Editorial

After more than one year since the launch of Stet, we are very proud to present to you Issue 2. Our decision to select the theme of metamorphosis – one of the most pervasive themes in literature – seems all the more prescient at a time of upheaval within the academy and in the wake of the cultural and economic transformations taking place around the world. Our cultural awareness and anxieties in this state of flux are heightened as we currently are witnessing the collapse of economies, financial markets, dictatorships and regimes. The whole world appears engaged in a collective movement of change. These essays, if anything, remind us of the importance of English Literature in representing these changes.

In tune with the theme of change, Stet implemented two new features this year. First, we are very grateful to have a contribution from esteemed writer and King’s College London’s own professor Andrew O’Hagan. We are greatly honoured to feature ‘On Hating Football’, from his recent collection of essays The Atlantic Ocean, in which he engagingly discusses his fraught relationship with football, a relationship which took a dramatic turn at his tenth birthday party in 1978. Also, this year we decided to open the submission pool to the world. We received tens of submissions from schools across the United Kingdom and beyond.
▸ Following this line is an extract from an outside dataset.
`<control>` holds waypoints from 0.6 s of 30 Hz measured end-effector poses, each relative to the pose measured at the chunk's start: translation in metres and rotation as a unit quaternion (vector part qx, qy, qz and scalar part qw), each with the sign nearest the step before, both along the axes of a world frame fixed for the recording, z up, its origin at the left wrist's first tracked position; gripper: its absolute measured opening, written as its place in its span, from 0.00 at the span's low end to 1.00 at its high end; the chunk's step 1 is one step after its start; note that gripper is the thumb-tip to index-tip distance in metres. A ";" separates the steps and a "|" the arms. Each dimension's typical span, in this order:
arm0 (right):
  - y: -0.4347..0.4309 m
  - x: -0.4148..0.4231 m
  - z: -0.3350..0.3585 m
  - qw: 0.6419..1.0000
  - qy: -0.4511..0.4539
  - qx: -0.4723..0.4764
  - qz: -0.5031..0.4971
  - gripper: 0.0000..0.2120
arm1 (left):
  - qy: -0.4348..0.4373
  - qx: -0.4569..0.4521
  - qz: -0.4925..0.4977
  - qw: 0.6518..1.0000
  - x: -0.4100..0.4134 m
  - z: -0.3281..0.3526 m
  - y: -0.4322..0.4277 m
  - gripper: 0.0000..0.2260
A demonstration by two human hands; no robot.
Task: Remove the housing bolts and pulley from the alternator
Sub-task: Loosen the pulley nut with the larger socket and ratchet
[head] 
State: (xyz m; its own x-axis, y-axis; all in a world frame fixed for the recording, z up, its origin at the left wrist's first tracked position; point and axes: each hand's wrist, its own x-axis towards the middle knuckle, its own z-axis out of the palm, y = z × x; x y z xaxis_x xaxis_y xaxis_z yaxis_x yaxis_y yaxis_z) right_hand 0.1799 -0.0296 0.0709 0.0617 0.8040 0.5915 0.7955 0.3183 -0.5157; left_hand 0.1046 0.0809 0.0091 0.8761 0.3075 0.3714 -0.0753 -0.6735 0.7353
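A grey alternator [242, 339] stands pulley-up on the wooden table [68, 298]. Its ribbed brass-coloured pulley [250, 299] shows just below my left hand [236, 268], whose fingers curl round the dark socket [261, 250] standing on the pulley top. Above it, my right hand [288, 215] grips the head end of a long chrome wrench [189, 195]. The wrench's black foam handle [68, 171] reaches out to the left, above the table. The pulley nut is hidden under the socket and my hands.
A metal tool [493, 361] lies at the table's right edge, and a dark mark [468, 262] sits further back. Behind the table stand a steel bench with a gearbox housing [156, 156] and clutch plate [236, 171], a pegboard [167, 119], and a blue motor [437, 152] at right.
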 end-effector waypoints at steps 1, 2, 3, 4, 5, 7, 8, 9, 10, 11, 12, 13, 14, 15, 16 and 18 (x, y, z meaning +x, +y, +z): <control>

The essays, despite being diverse in their content, share something beyond the over-riding theme of metamorphosis. Danielle Yardy, Carrie Bell and Sasha Garwood have presented the body as a metaphorical vessel for change. Danielle Yardy presents us with the Old English Soul and Body poems and explores their themes of the disintegration of the human body in death. Carrie Bell expands the notion of metamorphosis in the visual image of the body as seen through the advent of photography in early Victorian times, particularly as represented in Thomas Hardy’s Wessex novels. Also in tune with the body politic, Sasha Garwood’s postmodern assessment of lesbian BDSM fiction from writer and activist Pat Califia seeks to understand the relationship between sexual pleasure and its limits, particularly through food. Rachele Dini and Emma Poltrack, on the other hand, have taken the imaginative realm of change as their object. Rachele Dini explores metamorphosis in the imaginative space through a contemplation of Walter Benjamin’s writings on lived and imagined memory. Emma Poltrack provides an exciting discussion of the supernatural beliefs informing transmutation in the presence of alcoholic consumption in Shakespeare’s Othello. Although two of our authors have tackled Keats and his influence on the poetic genre, they diverge greatly. Octavia Cox explores Keats’s artistic metamorphosis as a trailblazer in expanding the scope and possibilities of literary expectations within the poetic genre. Meanwhile, Eleanor Spencer is concerned with the notion of textual ‘bequeathals’ (as defined by Keats) between the past and present and specifically the ghost of Keats in the work of contemporary poet Anne Stevenson. Finally, we have a group of essays that look at the way in which specific authors have treated and interpreted change. Melissa Dickson interweaves the intricate narratives of the Arabian Nights stories to present an argument about how the process of cultural adaption and transformation influences the concept of narrative space. Change is also explored as a construct of nationality in Pheobe Phillips’ interpretation of Michael Ondaatje’s In the Skin of a Lion and the main character’s transient occupation in various cultural spaces. Each of these essays – though unique in content and context – masterfully explores the phenomena of metamorphosis of the body, the soul, the nation and all the various entities that influence our experiences in the humanities.

There are many people we would like to thank for their assistance with the compilation and production of this issue. First, we’d like to extend our utmost gratitude to Hannah August and Camilla Mount for their continual support, dedication and guidance during the process of producing Stet, Issue 2. Your commitment to the success of this journal is unparalleled and we truly are grateful for the opportunity to have led a wonderful team of authors, editors, reviewers and web and production teams. In that vein, we’d also like to thank all of the wonderful students, researchers and lecturers that volunteered their time to work anonymously as copy-editors and peer-reviewers. We are very grateful for your time.

We truly hope you enjoy and appreciate these essays as much as we did.